On the other side, Spain, France or Italy, which say that this has not worked and will not work. They ask for more flexibility, more time for countercyclical adjustments. Or they ask that investments in strategic issues for the entire EU (such as green transition or digitalization but perhaps also in Defense seeing the state of the world) do not count towards debt or deficit.
There are four axes that are being debated at the same time, and this Monday and Tuesday the ministers will address it for the first time in Luxembourg, trying to set guidelines for the technicians. The first are the safeguards required by the most orthodox countries, and specifically clear and annual number objectives for debt or deficit reduction of up to 0.5% annually.
The second is the so-called “institutional balance.” What role and weight does each actor have? The toughest ones do not want everything to remain in the hands of the European Commission, which they consider historically too soft and are looking for another pair of external eyes. “We trust the European Commission, but this is like when they diagnose you with something very serious: you trust the doctor, but just in case you ask for a second opinion,” summarizes a diplomatic source. Which could be the European Fiscal Board, for example, which they want to give a leading role.
The third divisive issue is application or execution. One thing is what the countries say they are going to do, the objectives they set, and another is what happens in reality. The pressure, fiscal coercion or sanction mechanisms must be outlined when, within an excessive deficit procedure, the required adjustments are not made annually, every four or seven academic years.

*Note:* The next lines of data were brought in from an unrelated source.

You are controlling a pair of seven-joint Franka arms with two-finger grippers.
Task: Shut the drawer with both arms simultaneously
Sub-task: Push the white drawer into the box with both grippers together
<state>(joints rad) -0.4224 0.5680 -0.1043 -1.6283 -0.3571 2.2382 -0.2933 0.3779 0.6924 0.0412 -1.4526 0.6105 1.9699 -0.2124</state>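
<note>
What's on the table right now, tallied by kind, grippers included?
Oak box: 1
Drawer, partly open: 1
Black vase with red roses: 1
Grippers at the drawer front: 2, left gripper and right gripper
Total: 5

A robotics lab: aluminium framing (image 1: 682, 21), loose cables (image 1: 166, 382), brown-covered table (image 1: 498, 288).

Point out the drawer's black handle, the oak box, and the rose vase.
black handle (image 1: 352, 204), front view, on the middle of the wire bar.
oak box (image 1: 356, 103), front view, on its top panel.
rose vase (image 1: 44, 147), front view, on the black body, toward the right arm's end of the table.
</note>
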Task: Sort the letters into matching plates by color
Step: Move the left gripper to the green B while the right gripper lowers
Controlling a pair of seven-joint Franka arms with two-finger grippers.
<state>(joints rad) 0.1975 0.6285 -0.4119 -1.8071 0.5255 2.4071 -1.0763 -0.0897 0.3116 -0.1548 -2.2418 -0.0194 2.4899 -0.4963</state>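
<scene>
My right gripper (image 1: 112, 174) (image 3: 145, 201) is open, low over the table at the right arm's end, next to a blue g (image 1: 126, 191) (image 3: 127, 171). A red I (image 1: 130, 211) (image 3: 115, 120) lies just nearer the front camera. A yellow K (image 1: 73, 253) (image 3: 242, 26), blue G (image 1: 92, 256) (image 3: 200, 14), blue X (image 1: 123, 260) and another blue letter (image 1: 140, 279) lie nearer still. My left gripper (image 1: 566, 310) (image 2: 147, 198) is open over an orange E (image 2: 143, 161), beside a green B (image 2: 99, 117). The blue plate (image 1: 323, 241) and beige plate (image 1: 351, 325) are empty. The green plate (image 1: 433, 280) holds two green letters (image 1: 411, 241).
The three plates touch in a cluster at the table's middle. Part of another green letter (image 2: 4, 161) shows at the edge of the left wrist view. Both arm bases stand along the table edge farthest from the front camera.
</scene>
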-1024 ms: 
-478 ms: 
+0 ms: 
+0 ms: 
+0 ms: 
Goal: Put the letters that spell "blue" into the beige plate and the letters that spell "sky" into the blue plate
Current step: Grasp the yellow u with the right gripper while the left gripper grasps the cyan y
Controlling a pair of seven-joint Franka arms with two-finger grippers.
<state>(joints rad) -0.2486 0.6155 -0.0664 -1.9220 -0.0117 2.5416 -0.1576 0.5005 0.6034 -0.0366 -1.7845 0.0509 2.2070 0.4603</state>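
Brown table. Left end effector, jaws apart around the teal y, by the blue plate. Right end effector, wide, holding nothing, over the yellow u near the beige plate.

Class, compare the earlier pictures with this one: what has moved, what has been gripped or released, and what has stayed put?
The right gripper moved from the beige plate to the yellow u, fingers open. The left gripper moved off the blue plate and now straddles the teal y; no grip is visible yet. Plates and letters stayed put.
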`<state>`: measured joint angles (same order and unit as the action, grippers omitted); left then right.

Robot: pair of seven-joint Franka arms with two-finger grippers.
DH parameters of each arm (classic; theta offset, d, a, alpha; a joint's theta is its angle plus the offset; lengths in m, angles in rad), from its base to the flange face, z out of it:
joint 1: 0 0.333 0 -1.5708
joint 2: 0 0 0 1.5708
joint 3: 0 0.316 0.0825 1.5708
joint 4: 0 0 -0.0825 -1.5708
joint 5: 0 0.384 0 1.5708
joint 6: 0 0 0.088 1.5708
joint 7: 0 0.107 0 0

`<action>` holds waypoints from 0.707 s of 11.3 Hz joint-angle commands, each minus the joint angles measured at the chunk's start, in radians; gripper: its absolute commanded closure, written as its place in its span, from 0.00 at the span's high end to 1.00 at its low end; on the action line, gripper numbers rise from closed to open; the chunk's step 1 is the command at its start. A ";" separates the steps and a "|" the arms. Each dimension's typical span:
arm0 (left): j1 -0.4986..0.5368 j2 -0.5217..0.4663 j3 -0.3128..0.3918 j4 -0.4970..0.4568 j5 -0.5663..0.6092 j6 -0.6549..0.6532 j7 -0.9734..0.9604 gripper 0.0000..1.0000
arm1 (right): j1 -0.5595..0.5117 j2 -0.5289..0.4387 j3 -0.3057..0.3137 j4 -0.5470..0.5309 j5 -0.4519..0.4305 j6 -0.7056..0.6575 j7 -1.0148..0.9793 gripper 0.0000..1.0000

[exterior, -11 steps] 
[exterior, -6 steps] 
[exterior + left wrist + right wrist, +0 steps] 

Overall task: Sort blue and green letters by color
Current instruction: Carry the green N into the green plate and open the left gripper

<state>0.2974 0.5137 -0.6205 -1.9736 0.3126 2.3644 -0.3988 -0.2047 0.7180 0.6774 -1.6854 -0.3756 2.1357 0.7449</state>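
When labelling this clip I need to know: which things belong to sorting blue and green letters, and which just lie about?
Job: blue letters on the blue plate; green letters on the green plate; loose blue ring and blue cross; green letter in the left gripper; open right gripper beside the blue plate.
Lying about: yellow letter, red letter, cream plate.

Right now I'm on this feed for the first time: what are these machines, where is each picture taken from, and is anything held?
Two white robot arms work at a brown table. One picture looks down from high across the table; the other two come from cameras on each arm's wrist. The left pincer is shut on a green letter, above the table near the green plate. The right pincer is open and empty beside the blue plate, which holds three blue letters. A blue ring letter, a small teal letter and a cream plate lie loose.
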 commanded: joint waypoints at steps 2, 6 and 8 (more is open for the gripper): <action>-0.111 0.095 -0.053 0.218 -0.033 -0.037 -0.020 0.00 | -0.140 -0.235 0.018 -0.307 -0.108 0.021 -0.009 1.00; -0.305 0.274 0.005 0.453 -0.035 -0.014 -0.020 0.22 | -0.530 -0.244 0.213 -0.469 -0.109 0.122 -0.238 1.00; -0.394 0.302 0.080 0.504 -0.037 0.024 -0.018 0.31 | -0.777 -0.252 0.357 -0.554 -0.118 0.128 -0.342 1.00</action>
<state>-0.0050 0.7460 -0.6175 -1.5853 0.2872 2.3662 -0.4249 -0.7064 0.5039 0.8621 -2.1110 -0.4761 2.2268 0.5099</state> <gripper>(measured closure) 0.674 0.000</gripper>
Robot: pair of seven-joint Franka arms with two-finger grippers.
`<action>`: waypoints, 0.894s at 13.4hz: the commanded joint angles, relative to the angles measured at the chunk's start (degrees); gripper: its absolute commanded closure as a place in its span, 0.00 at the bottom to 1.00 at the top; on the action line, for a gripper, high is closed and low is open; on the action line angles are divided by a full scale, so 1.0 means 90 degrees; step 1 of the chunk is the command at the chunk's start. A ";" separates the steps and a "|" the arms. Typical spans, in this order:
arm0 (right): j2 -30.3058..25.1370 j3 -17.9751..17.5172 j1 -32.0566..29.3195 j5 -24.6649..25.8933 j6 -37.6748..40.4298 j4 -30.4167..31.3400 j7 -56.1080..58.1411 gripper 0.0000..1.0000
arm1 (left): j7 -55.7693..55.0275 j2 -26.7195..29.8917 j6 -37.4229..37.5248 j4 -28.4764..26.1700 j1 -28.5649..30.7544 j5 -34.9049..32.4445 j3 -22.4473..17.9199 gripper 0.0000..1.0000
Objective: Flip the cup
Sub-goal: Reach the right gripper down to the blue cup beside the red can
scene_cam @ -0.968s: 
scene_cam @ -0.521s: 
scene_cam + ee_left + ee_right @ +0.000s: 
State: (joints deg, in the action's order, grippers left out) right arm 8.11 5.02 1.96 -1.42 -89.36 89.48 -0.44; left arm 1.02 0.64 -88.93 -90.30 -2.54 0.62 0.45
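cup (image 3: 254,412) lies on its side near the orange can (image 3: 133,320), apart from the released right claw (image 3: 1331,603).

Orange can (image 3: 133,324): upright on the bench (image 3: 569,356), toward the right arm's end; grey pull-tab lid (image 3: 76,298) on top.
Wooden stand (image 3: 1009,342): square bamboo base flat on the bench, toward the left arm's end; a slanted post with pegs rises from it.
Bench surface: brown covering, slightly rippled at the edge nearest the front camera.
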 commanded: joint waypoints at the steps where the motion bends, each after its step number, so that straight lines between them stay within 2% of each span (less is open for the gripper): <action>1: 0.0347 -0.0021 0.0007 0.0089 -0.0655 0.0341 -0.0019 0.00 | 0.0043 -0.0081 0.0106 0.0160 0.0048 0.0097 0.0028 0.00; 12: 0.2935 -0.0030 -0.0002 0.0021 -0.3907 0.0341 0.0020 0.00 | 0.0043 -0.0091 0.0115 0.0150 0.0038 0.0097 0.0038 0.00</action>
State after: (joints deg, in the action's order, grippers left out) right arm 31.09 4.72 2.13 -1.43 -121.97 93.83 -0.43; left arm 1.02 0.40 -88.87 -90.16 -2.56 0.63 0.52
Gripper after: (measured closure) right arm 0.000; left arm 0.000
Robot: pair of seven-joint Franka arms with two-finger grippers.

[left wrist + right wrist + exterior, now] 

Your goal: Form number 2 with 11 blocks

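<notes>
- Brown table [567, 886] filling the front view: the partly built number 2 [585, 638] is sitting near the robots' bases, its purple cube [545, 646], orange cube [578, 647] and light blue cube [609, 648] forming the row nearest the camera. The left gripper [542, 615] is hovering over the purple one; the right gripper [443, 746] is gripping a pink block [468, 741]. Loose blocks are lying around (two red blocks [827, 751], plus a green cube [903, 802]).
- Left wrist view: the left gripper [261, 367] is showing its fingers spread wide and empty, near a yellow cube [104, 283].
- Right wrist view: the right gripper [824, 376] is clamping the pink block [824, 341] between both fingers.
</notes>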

The last question is that of investments. Those from the south want them to be left out of the calculations. They appeal to the Golden Rule, when debt is dedicated only to investment and not to even an increase in current spending, but they are still not convincing. Everyone agrees that investments are fundamental, but there was only a certain consensus on those related to Defense, which in the Spanish proposal would benefit from a special status. They would count, but it would also be a mitigating factor in the event of deficits above 3% of the Stability Pact, which will remain unchanged.
The text presented on Monday by Spain is very open, alive. Some adjustments have already been made, based on the comments received, and it is not clear whether it will go with that to Luxembourg or a new one will be presented, if there is a possibility of landing at at least one of the points. But it is very difficult because they are all linked to each other, they cannot be negotiated in isolation. If you push on one side they will have to pull on the other. The ministers have taken advantage of the IMF’s Marrakesh meeting for many meetings (also for the presidency of the EIB, whose organization falls to the Belgian minister), but at a technical level the issue remains at a standstill. Next appointment: in November and if a miracle were to occur, and Ecofin managed to reach an agreement, negotiations would begin with the European Parliament in the so-called trilogues, something that seems almost impossible during the Spanish presidency.